3. Store your images in a file format that's fairly well known. Using something like TIFF or JPEG will help future-proof your images. I've received letters from people who can't open images that are only four years old because they stored the files in a proprietary image format no longer supported by any manufacturer.
There are some who would argue that you could use a file format that's supported by a large company across several markets (consumer, semi-pro and professional), like Photoshop's PSD file format. If we're talking 30 years, you still might want to consider saving a TIFF right next to the PSD, just in case.
Increasing File Sizes
Q) I optimized an 11.1 MB photo to e-mail in Photoshop and the resulting size was 256 KB; Photoshop showed both files to have 11.1 MB total pixels. Why didn't the total pixels reduce?

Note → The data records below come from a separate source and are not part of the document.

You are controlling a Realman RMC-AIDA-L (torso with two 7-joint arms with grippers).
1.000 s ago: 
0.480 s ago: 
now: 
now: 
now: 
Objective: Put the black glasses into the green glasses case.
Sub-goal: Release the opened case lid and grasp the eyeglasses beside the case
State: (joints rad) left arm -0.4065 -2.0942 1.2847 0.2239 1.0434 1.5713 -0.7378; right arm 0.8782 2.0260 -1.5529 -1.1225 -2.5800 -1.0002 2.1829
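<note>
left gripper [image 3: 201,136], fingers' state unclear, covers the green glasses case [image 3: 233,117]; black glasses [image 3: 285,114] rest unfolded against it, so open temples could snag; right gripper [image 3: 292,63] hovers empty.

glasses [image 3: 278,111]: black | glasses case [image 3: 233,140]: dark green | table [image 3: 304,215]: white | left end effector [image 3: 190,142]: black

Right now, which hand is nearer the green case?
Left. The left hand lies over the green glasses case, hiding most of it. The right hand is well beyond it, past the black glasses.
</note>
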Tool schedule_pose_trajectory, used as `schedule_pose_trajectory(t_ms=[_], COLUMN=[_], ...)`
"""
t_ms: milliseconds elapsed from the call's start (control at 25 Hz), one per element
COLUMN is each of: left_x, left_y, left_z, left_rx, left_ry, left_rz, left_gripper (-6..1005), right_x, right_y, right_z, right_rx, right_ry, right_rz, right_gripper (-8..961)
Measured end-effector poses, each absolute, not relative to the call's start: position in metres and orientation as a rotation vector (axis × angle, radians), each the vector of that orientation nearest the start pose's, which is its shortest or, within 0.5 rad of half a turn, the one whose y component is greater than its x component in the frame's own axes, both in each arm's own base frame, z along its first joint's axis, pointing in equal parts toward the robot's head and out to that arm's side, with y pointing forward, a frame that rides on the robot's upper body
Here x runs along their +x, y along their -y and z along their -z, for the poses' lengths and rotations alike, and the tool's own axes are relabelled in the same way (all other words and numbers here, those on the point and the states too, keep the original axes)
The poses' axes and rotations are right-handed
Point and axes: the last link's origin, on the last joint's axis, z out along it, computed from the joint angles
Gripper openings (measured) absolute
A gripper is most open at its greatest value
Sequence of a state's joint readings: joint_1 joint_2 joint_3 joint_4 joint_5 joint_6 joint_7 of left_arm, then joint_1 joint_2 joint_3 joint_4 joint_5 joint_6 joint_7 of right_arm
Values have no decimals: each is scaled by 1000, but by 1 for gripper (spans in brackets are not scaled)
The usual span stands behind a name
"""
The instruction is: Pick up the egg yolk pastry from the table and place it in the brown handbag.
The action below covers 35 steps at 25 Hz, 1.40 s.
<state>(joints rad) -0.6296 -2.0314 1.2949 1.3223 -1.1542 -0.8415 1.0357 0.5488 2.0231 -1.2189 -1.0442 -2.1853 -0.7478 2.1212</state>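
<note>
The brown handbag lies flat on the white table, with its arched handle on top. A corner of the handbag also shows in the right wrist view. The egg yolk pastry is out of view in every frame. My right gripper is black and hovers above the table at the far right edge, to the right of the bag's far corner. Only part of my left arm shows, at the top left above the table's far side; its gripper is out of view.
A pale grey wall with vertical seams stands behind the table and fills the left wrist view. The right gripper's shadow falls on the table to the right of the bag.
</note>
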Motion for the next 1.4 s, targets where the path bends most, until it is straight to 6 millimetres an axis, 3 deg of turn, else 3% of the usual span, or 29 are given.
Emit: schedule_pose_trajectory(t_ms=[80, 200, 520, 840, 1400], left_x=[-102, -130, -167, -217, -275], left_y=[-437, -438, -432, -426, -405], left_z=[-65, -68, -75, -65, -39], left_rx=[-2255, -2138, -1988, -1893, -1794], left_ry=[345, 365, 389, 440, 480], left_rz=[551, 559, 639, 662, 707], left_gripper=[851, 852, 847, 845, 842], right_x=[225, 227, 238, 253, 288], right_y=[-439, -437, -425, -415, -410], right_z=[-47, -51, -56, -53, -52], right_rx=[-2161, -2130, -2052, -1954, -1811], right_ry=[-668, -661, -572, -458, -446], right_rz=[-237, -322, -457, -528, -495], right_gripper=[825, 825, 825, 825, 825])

A) Photoshop is showing the uncompressed or pixel-for-pixel representation of the image, regardless of whether the file has been compressed. Here's a simplified example. Let's say you have an original image that's comprised of all white pixels. A compressed file format could define the color of the first pixel as R=255, G=255 and B=255 (for the red, green and blue values of the pixel, with 0 being no intensity and 255 being maximum intensity).
Take that file into your image editor and use the software to compress the file so you can e-mail it. The software could look at your image and say, "Hey! The pixel in the upper-left corner of the image repeats for the rest of the image. Let's just store the RGB values for the first pixel and put a note that says to repeat this pixel for the rest of the image."